Can you help clarify some points regarding RESTful services and Code Generation?

Can you help clarify some points regarding RESTful services and Code Generation? - web-services

I've been struggling with understanding a few points I keep reading regarding RESTful services. I'm hoping someone can help clarify.
1a) There seems to be a general aversion to generated code when talking about RESTful services.
1b) The argument that if you use a WADL to generate a client for a RESTful service, when the service changes - so does your client code.
Why I don't get it: Whether you are referencing a WADL and using generated code or you have manually extracted data from a RESTful response and mapped them to your UI (or whatever you're doing with them) if something changes in the underlying service it seems just as likely that the code will break in both cases. For instance, if the data returned changes from FirstName and LastName to FullName, in both instances you will have to update your code to grab the new field and perhaps handle it differently.
2) The argument that RESTful services don't need a WADL because the return types should be well-known MIME types and you should already know how to handle them.
Why I don't get it: Is the expectation that for every "type" of data a service returns there will be a unique MIME type in existence? If this is the case, does that mean the consumer of the RESTful services is expected to read the RFC to determine the structure of the returned data, how to use each field, etc.?
I've done a lot of reading to try to figure this out for myself so I hope someone can provide concrete examples and real-world scenarios.

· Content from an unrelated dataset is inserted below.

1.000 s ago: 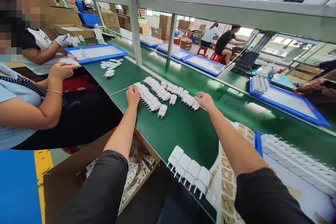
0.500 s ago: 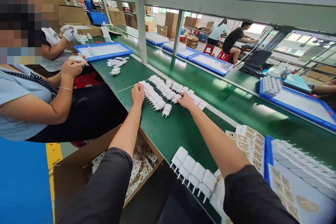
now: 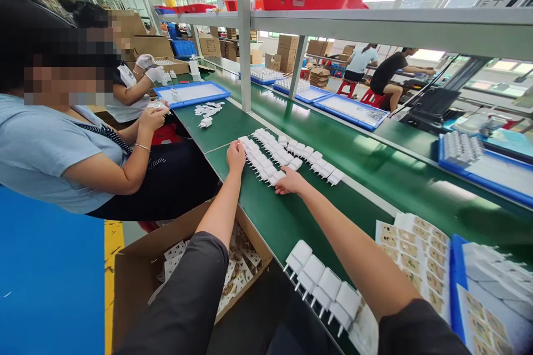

REST can be very subtle. I've also done lots of reading on it and every once in a while I went back and read Chapter 5 of Fielding's dissertation, each time finding more insight. It was as clear as mud the first time (all though some things made sense) but only got better once I tried to apply the principles and used the building blocks.
So, based on my current understanding let's give it a go:
Why do RESTafarians not like code generation?
The short answer: If you make use of hypermedia (+links) There is no need.
Context: Explicitly defining a contract (WADL) between client and server does not reduce coupling enough: If you change the server the client breaks and you need to regenerate the code. (IMHO even automating it is just a patch to the underlying coupling issue).
REST helps you to decouple on different levels. Hypermedia discoverability is one of the goods ones to start with. See also the related concept HATEOAS
We let the client “discover” what can be done from the resource we are operating on instead of defining a contract before. We load the resource, check for “named links” and then follow those links or fill in forms (or links to forms) to update the resource. The server acts as a guide to the client via the options it proposes based on state. (Think business process / workflow / behavior). If we use a contract we need to know this "out of band" information and update the contract on change.
If we use hypermedia with links there is no need to have “separate contract”. Everything is included within the hypermedia – why design a separate document? Even URI templates are out of band information but if kept simple can work like Amazon S3.
Yes, we still need a common ground to stand on when transferring representations (hypermedia), so we define your own media types or use widely accepted ones such as Atom or Micro-formats. Thus, with the constraints of basic building blocks (link + forms + data - hypermedia) we reduce coupling by keeping out of band information to a minimum.
As first it seems that going for hypermedia does not change the impact of change :) : But, there are subtle differences. For one, if I have a WADL I need to update another doc and deploy/distribute. Using pure hypermedia there is no impact since it's embedded. (Imagine changes rippling through a complex interweave of systems). As per your example having FirstName + LastName and adding FullName does not really impact the clients, but removing First+Last and replacing with FullName does even in hypermedia.
As a side note: The REST uniform interface (verb constraints - GET, PUT, POST, DELETE + other verbs) decouples implementation from services.
Maybe I'm totally wrong but another possibility might be a “psychological kick back” to code generation: WADL makes one think of the WSDL(contract) part in “traditional web services (WSDL+SOAP)” / RPC which goes against REST. In REST state is transferred via hypermedia and not RPC which are method calls to update state on the server.
Disclaimer: I've not completed the referenced article in detail but I does give some great points.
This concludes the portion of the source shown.